■ **Activity**: Could you filter the listing for lines with the word "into" and return them?

■ **Material provided**:
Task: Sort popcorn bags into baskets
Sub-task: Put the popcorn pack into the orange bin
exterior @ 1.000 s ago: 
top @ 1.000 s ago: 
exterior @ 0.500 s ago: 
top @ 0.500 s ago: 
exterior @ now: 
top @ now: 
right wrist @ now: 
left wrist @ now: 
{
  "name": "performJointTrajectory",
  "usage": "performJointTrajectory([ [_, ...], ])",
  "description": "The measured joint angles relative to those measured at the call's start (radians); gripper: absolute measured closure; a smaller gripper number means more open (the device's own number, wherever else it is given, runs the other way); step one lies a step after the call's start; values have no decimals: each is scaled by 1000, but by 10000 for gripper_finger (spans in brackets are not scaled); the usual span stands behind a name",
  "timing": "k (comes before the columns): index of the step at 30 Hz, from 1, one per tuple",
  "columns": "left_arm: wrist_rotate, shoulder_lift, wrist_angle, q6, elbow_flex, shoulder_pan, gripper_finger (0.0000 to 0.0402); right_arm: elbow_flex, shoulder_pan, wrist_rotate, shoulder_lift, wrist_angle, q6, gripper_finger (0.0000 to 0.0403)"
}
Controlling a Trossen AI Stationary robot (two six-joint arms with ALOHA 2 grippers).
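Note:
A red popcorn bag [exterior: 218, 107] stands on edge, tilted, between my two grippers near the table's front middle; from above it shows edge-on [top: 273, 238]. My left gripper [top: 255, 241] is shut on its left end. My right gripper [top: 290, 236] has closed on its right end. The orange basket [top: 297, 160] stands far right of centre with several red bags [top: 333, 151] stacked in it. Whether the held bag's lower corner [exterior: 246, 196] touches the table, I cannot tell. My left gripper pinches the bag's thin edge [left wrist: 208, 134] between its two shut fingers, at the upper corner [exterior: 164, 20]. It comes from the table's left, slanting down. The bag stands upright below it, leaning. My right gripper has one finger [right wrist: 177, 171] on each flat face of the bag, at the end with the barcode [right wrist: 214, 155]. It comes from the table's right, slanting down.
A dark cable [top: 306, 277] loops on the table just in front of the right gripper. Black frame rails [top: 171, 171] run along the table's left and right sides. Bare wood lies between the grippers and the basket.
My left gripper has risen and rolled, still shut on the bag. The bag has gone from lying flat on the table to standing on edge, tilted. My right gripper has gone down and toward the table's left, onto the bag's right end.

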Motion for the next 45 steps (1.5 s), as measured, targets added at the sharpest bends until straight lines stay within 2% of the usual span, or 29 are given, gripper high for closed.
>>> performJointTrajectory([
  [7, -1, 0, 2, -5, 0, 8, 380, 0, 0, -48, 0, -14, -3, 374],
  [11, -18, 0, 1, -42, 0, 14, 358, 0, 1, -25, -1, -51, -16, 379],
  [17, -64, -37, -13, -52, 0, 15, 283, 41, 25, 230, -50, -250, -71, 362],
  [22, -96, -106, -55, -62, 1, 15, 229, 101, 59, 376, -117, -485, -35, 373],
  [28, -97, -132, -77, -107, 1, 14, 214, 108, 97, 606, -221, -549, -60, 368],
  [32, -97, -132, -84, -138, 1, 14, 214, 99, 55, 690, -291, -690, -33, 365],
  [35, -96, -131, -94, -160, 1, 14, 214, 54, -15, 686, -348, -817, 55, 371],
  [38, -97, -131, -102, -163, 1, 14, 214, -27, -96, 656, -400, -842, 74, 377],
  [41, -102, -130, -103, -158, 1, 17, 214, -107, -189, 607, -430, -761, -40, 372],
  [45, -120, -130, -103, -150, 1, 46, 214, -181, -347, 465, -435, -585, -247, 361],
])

■ **Answer to this task**:
Task: Sort popcorn bags into baskets
Sub-task: Put the popcorn pack into the orange bin

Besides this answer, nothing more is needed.